◆ **PROVIDED DATA**:
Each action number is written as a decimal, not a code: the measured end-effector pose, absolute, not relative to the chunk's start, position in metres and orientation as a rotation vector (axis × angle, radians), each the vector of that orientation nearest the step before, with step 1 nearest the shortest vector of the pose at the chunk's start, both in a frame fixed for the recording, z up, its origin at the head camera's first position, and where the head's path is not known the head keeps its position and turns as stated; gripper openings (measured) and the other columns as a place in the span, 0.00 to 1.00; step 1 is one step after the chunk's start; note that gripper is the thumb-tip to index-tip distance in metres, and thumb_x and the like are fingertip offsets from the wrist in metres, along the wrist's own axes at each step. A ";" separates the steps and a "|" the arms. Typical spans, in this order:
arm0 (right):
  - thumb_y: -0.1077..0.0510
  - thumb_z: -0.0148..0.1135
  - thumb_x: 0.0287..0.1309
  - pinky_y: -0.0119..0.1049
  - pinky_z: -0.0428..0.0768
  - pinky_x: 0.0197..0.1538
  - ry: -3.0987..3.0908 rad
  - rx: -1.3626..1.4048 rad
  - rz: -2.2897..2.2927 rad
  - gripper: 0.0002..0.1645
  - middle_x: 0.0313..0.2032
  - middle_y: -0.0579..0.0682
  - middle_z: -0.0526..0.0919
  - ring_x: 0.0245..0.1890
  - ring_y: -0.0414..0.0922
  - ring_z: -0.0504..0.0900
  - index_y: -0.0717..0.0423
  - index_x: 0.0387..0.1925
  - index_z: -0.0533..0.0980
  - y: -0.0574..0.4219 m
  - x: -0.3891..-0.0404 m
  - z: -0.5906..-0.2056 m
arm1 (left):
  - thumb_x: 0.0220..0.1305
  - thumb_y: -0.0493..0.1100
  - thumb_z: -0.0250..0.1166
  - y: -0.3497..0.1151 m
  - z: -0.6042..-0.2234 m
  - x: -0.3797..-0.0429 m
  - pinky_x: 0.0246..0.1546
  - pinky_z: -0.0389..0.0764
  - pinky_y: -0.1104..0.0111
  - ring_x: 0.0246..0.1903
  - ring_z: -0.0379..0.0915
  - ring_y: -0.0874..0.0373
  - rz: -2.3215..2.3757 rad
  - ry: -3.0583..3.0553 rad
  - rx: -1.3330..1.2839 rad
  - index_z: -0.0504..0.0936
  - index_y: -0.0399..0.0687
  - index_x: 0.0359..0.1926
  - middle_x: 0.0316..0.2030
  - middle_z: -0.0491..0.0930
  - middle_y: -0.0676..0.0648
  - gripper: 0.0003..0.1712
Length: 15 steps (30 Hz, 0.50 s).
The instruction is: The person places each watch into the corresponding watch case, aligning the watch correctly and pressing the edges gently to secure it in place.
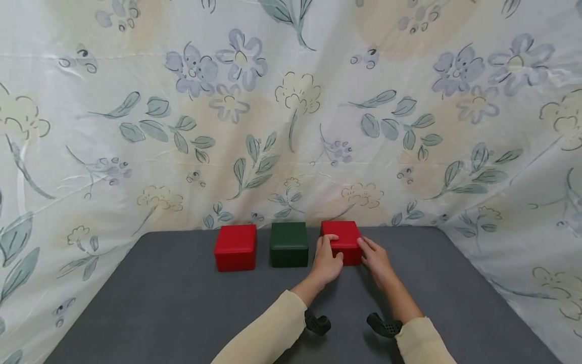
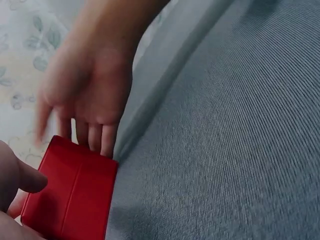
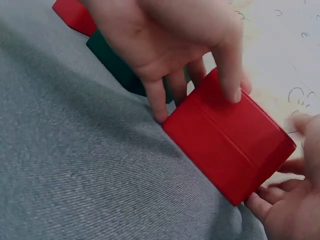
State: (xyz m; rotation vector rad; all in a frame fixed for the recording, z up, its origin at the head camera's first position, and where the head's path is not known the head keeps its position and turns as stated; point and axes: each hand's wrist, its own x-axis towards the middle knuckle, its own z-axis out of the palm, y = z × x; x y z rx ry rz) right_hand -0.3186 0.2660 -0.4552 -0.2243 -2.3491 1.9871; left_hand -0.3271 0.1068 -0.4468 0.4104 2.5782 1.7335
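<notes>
Three box-like blocks stand in a row along the back of the table: a red box (image 1: pixel 235 247) on the left, a dark green box (image 1: pixel 289 245) in the middle and another red box (image 1: pixel 347 232) on the right. My left hand (image 1: pixel 326 263) holds the right red box at its left side, one finger lying over the top. At its right side, straight fingers of my right hand (image 1: pixel 379 260) touch the same box. In the right wrist view, a seam line runs across the face of this red box (image 3: pixel 225 140).
The table (image 1: pixel 182 313) has a dark grey cloth surface. Directly behind the boxes hangs a floral curtain (image 1: pixel 291 167), which also flanks the table. A black strap piece (image 1: pixel 318 323) sits at my left wrist and another black piece (image 1: pixel 384 326) at the right.
</notes>
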 end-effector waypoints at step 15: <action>0.44 0.45 0.72 0.54 0.64 0.70 -2.436 -0.345 1.525 0.36 0.71 0.62 0.61 0.71 0.58 0.61 0.56 0.73 0.55 0.268 -0.305 -0.445 | 0.64 0.45 0.61 0.096 -0.429 -0.319 0.57 0.77 0.52 0.63 0.64 0.49 1.638 2.743 0.637 0.62 0.47 0.68 0.68 0.62 0.45 0.33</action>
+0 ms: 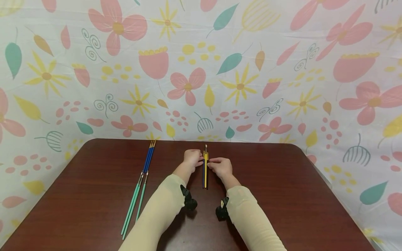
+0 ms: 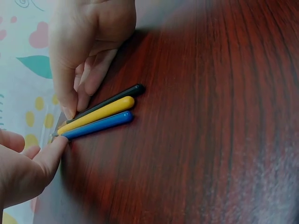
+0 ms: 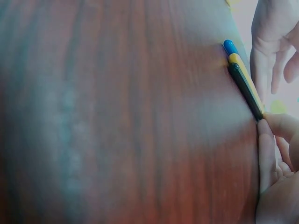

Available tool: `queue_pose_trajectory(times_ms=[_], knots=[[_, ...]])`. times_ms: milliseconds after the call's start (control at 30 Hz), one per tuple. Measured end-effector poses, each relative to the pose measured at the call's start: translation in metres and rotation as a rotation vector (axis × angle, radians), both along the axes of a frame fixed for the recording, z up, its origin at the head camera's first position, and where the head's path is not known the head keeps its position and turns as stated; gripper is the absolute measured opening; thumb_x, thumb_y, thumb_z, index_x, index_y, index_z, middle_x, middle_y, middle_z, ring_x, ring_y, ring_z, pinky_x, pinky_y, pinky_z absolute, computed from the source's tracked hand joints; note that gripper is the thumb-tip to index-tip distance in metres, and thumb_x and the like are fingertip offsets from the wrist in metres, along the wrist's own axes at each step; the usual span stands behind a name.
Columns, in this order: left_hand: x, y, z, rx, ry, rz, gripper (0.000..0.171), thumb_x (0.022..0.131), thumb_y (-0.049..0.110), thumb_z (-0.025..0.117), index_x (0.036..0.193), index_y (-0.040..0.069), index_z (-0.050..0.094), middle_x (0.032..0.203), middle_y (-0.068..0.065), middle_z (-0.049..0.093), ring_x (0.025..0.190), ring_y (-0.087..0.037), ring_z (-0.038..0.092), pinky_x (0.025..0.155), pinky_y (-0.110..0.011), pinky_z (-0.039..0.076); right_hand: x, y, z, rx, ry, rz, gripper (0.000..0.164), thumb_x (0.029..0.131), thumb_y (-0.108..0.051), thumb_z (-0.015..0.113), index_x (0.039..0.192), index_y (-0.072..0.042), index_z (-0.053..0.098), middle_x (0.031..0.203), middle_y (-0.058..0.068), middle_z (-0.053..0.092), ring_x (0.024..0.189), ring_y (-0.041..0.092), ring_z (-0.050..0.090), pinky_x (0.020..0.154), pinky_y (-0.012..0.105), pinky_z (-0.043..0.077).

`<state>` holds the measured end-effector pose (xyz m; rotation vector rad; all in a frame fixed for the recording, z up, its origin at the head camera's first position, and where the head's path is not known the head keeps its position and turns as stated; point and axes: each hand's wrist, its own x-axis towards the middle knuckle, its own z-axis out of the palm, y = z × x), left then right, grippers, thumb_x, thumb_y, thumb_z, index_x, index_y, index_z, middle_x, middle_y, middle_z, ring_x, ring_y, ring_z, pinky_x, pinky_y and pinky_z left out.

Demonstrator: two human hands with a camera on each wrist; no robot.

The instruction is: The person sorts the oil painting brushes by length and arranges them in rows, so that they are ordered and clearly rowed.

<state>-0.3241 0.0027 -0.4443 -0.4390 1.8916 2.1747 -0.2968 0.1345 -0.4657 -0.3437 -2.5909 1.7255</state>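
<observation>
Three paintbrushes lie side by side near the table's far edge: blue [image 1: 203, 177], yellow [image 1: 205, 170] and black [image 1: 207, 181]. Their handle ends fan slightly apart in the left wrist view. From the left, a digit of my left hand [image 1: 192, 159] touches the blue handle [image 2: 100, 125]; its other fingers are bent loosely behind. On the other side my right hand [image 1: 222, 168] pinches the black handle [image 3: 245, 91] between thumb and forefinger, close to the yellow one [image 3: 237, 59]. Bristle ends are out of sight in both wrist views.
Several blue-handled brushes [image 1: 149, 157] lie together at the table's far left. Below them are three mint-green brushes [image 1: 132, 205], one a little apart. A flowered cloth [image 1: 188, 69] hangs behind the brown table [image 1: 282, 195].
</observation>
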Motion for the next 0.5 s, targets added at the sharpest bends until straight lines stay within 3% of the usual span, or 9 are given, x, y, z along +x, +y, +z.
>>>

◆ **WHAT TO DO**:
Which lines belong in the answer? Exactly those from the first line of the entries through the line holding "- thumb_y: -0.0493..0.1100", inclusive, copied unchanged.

◆ **WRITTEN REPLY**:
Each action number is written as a decimal, not a code: the measured end-effector pose, absolute, not relative to the chunk's start, position in metres and orientation as a rotation vector (axis × angle, radians), each the vector of that orientation nearest the step before, with step 1 nearest the shortest vector of the pose at the chunk's start, both in a frame fixed for the recording, z up, its origin at the head camera's first position, and where the head's path is not known the head keeps its position and turns as stated; gripper openings (measured) and the other columns as a place in the span, 0.00 to 1.00; step 1 is one step after the chunk's start; note that gripper is the thumb-tip to index-tip distance in metres, and thumb_x and the like are fingertip offsets from the wrist in metres, along the wrist's own axes at each step. A ";" separates the steps and a "|" the arms. Typical spans, in this order:
arm0 (right):
  - thumb_y: -0.1077..0.0510
  - thumb_z: -0.0148..0.1135
  - thumb_x: 0.0287..0.1309
  - pinky_y: -0.0119..0.1049
  - pinky_z: -0.0428..0.0768
  - pinky_x: 0.0197..0.1538
  - ry: -3.0987..3.0908 rad
  - rx: -1.3626..1.4048 rad
  - rz: -2.2897..2.2927 rad
  - gripper: 0.0002..0.1645
  - middle_x: 0.0313..0.2032
  - middle_y: -0.0579..0.0682
  - middle_z: -0.0526..0.0919
  - ring_x: 0.0245..0.1890
  - ring_y: -0.0414..0.0922
  - ring_z: -0.0504..0.0900
  - index_y: -0.0717..0.0423
  - index_x: 0.0387..0.1925
  - index_z: -0.0533..0.0980
  - y: -0.0574..0.4219 m
  - x: -0.3891..-0.0404 m
  - z: -0.5906..-0.2056 m
arm1 (left):
  - thumb_x: 0.0220..0.1305
  - thumb_y: -0.0493..0.1100

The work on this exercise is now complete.